Dataset records:
-=-=-

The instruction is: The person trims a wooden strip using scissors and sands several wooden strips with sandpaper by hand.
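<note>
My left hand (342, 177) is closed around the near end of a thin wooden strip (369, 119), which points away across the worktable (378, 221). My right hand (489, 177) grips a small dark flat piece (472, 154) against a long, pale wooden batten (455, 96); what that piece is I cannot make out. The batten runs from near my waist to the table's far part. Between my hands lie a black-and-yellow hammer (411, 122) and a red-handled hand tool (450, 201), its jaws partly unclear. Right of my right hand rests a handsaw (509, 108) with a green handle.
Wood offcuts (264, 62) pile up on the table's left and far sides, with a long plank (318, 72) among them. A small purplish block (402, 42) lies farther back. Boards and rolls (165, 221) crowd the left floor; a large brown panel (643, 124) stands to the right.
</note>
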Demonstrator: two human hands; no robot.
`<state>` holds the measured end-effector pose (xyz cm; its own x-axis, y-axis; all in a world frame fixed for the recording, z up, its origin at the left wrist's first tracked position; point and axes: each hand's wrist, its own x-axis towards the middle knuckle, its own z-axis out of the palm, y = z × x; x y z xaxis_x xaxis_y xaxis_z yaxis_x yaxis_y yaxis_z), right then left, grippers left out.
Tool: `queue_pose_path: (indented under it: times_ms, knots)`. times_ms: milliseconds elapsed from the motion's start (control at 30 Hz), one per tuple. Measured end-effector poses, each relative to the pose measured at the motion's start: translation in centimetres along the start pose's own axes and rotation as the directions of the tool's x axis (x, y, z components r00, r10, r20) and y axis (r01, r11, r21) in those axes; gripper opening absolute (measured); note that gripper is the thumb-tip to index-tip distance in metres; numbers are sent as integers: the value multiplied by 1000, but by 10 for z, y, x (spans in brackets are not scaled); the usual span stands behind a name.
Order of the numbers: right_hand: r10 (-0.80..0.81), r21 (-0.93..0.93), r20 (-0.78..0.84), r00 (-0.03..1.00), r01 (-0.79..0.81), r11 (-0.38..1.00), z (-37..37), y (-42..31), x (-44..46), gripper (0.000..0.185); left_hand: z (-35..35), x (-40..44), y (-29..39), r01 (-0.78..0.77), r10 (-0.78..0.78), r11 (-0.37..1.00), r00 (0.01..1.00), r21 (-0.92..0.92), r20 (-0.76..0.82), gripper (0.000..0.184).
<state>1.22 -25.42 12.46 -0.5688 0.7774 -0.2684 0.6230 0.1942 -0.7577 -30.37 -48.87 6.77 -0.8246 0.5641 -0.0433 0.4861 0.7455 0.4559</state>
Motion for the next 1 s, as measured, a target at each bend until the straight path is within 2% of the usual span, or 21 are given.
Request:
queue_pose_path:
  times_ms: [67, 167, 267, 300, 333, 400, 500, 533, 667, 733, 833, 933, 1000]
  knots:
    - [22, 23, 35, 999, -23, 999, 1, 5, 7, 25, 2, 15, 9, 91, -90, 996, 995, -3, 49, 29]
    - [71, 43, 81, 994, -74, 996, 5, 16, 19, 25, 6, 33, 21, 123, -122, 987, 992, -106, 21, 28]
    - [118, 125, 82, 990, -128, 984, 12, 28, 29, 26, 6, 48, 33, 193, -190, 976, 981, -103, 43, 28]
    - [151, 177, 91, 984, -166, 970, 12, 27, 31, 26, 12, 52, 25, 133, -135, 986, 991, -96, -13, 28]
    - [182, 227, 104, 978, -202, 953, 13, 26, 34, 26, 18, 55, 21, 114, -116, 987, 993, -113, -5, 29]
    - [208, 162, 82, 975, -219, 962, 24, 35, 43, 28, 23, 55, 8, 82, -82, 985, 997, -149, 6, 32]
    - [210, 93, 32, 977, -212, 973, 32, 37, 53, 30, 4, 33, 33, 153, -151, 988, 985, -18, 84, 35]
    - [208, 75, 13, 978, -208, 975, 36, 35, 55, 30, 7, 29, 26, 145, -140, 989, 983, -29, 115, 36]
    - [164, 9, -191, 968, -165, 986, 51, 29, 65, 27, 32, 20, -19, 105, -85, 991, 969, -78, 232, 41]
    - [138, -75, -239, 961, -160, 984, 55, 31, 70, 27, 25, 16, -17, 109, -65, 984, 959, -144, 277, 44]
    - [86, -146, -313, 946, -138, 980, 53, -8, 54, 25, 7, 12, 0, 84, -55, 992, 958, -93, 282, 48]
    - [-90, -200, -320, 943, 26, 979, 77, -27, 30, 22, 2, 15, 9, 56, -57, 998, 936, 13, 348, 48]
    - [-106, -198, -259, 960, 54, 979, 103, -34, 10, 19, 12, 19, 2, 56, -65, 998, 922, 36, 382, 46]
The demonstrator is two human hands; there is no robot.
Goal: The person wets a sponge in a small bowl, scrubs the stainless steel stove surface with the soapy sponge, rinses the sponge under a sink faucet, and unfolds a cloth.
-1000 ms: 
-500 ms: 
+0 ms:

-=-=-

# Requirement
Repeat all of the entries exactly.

# Task solution
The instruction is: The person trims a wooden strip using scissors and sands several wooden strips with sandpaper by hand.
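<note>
My left hand (342, 177) is closed around the near end of a thin wooden strip (369, 119), which points away across the worktable (378, 221). My right hand (489, 177) grips a small dark flat piece (472, 154) against a long, pale wooden batten (455, 96); what that piece is I cannot make out. The batten runs from near my waist to the table's far part. Between my hands lie a black-and-yellow hammer (411, 122) and a red-handled hand tool (450, 201), its jaws partly unclear. Right of my right hand rests a handsaw (509, 108) with a green handle.
Wood offcuts (264, 62) pile up on the table's left and far sides, with a long plank (318, 72) among them. A small purplish block (402, 42) lies farther back. Boards and rolls (165, 221) crowd the left floor; a large brown panel (643, 124) stands to the right.
</note>
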Demonstrator: two human hands; no robot.
`<state>` holds the measured end-effector pose (xyz cm; its own x-axis, y-axis; all in a world frame fixed for the recording, z up, its origin at the left wrist's first tracked position; point and axes: each hand's wrist, its own x-axis towards the middle knuckle, its own z-axis out of the palm, y = z × x; x y z xaxis_x xaxis_y xaxis_z yaxis_x yaxis_y yaxis_z), right then left, grippers left out.
Tool: `queue_pose_path: (indented under it: times_ms, knots)`. times_ms: milliseconds elapsed from the motion's start (control at 30 Hz), one per tuple. Measured end-effector poses, each relative to the pose measured at the motion's start: translation in centimetres along the start pose's own axes and rotation as the directions of the tool's x axis (x, y, z components r00, r10, r20) and y axis (r01, r11, r21) in those axes; gripper opening absolute (measured); note that gripper is the thumb-tip to index-tip distance in metres; numbers are sent as integers: the value multiplied by 1000, but by 10 for z, y, x (spans in brackets are not scaled); the usual span stands behind a name.
Order of the numbers: right_hand: r10 (-0.80..0.81), r21 (-0.93..0.93), r20 (-0.78..0.84), r00 (-0.03..1.00), r01 (-0.79..0.81), r11 (-0.38..1.00), z (-37..37), y (-42..31), x (-44..46), gripper (0.000..0.185); left_hand: z (-35..35), x (-40..44), y (-29..39), r01 (-0.78..0.77), r10 (-0.78..0.78), r11 (-0.37..1.00), r00 (0.01..1.00), r21 (-0.92..0.92), r20 (-0.76..0.82), gripper (0.000..0.184).
<state>1.22 -25.42 12.46 -0.5688 0.7774 -0.2684 0.6230 0.1942 -0.7577 -30.37 -48.87 6.77 -0.8246 0.5641 -0.0433 0.4861 0.7455 0.4559</state>
Motion for the next 1 s, as measured, a target at each bend until the straight path is within 2% of the usual span, or 21 are given.
Request:
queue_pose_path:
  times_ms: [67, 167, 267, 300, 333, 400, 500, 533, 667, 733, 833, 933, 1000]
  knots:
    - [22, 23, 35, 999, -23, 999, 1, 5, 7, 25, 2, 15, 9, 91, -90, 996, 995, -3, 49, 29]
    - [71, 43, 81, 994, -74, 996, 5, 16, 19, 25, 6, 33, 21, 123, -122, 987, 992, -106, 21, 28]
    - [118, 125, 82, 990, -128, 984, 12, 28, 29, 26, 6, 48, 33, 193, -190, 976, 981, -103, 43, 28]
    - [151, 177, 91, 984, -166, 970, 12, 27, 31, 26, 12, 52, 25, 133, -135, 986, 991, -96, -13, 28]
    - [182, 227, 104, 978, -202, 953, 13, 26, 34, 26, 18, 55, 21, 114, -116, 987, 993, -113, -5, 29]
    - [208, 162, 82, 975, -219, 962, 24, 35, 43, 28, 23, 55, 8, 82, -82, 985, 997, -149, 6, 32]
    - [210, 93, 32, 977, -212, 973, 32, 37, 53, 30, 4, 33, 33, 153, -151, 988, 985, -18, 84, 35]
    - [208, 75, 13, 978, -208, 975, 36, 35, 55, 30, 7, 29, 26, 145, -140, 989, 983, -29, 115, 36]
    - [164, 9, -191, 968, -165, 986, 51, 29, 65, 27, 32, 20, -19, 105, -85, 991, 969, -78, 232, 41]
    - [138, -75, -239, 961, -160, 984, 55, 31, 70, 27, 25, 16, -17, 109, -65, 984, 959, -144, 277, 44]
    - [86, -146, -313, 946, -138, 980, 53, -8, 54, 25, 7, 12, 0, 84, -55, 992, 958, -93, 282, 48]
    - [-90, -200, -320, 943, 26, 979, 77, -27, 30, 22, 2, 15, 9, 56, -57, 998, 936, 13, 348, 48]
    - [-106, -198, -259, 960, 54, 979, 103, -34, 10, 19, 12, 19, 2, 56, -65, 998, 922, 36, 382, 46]
The demonstrator is two human hands; there is no robot.
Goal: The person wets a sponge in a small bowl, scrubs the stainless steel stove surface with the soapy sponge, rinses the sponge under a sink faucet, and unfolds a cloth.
-1000 ms: 
-500 ms: 
+0 ms:

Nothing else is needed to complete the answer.